Exercise ->
Search the records for "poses". Copy every line where it appears.

(Records contained in a dataset)
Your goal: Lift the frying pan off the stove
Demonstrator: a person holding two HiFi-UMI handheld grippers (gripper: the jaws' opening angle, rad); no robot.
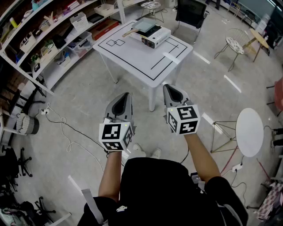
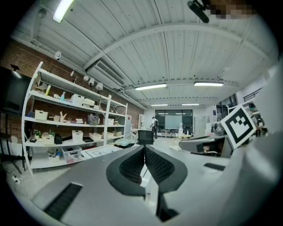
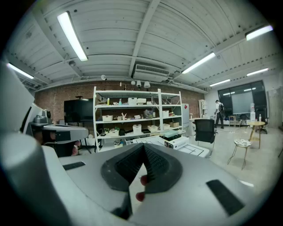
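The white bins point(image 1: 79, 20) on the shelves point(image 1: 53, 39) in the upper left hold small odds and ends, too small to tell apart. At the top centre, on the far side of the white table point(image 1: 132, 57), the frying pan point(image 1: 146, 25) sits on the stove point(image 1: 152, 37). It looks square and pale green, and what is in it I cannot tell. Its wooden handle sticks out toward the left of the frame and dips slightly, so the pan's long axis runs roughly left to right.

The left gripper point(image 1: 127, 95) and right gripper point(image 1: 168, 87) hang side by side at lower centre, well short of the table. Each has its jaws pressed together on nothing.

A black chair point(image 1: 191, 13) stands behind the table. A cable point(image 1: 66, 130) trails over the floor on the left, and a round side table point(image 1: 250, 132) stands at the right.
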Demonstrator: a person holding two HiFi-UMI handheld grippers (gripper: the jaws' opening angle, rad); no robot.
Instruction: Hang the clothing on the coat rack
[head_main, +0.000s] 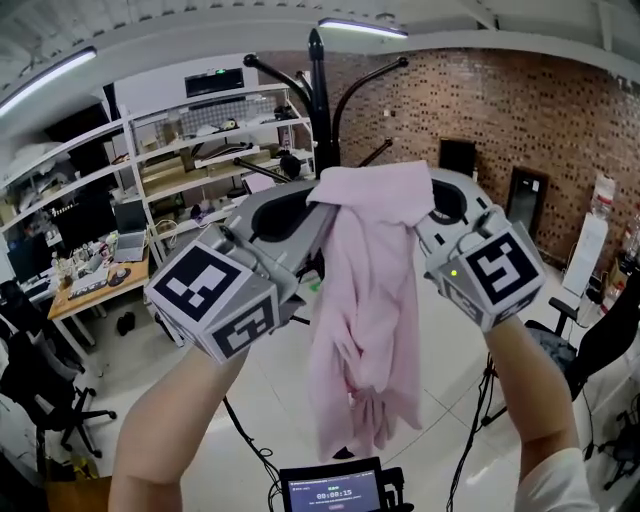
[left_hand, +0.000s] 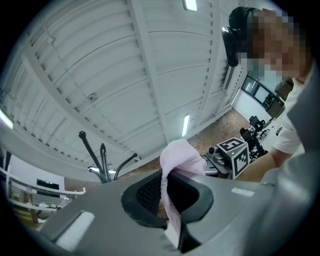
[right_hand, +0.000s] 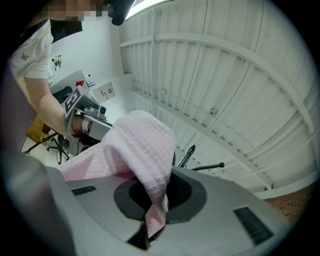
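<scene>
Brick-walled workshop behind. Raised before rack (head_main: 318, 100): pink garment (head_main: 370, 300), pinched tight by left gripper (left_hand: 169, 195) and right gripper (right_hand: 159, 197). Lifted, not yet hung; hooking remains.

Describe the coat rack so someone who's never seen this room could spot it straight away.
Find where the brick wall meets the white shelving at the back of the room. The coat rack stands there, directly behind the pink garment. Unlike the boxy shelves beside it, it is a single black pole with thin curved arms spreading near its top.
</scene>
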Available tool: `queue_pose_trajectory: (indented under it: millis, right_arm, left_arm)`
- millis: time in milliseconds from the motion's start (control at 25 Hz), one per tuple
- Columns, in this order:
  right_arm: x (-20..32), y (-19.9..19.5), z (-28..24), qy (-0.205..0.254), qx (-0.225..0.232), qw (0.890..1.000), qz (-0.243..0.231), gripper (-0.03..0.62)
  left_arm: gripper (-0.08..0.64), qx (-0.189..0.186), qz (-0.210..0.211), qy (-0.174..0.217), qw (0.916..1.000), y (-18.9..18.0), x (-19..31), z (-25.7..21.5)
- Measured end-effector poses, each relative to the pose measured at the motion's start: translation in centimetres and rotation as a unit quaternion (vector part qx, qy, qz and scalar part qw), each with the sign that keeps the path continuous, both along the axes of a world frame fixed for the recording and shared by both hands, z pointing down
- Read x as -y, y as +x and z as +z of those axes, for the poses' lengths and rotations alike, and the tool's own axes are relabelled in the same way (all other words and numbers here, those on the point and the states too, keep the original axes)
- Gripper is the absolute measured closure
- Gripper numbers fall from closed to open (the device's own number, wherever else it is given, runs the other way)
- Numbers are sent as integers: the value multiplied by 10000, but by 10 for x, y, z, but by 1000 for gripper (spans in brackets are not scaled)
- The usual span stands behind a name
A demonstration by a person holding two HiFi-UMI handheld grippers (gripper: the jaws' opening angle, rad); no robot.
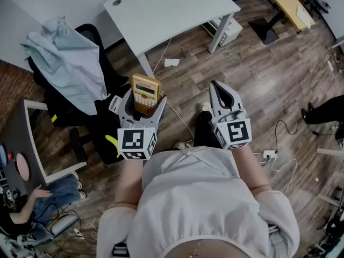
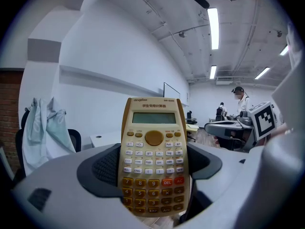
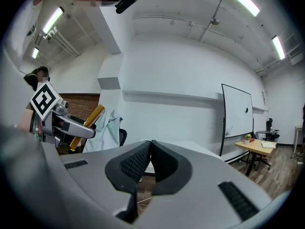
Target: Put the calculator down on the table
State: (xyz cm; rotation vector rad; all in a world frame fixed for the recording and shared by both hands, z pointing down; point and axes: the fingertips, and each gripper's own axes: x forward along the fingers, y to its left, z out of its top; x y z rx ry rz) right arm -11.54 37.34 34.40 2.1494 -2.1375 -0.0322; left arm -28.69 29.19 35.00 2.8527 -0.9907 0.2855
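Observation:
A yellow-tan calculator [image 1: 145,92] with a grey screen and rows of keys stands upright between the jaws of my left gripper [image 1: 142,105], which is shut on its lower half. In the left gripper view the calculator [image 2: 153,152] faces the camera, its top well above the pads. My right gripper [image 1: 226,97] is shut with nothing in it; its two black pads [image 3: 138,163] meet in the right gripper view. The white table [image 1: 166,8] lies ahead of both grippers, beyond the wooden floor. Both grippers are held in the air in front of the person's body.
A black office chair [image 1: 91,98] draped with a pale blue cloth [image 1: 67,61] stands at the left. A dark side table [image 1: 21,138] and a seated person [image 1: 37,198] are lower left. A wooden desk [image 1: 290,4] is far right. Cables [image 1: 274,155] lie on the floor.

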Motion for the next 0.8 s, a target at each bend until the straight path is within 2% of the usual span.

Your solution ->
- Measured end-effector poses, each relative to the pose measured at the motion's start: translation in centimetres and rotation as a unit quaternion (vector part qx, qy, qz and scalar part qw), each with the sign that keeps the path continuous, both along the axes of a world frame fixed for the recording and shared by both hands, z pointing down
- Read x as -y, y as +x and z as +z of those axes, for the poses' lengths and rotations alike, and the tool's own axes are relabelled in the same way (all other words and numbers here, those on the point and the states too, keep the original axes)

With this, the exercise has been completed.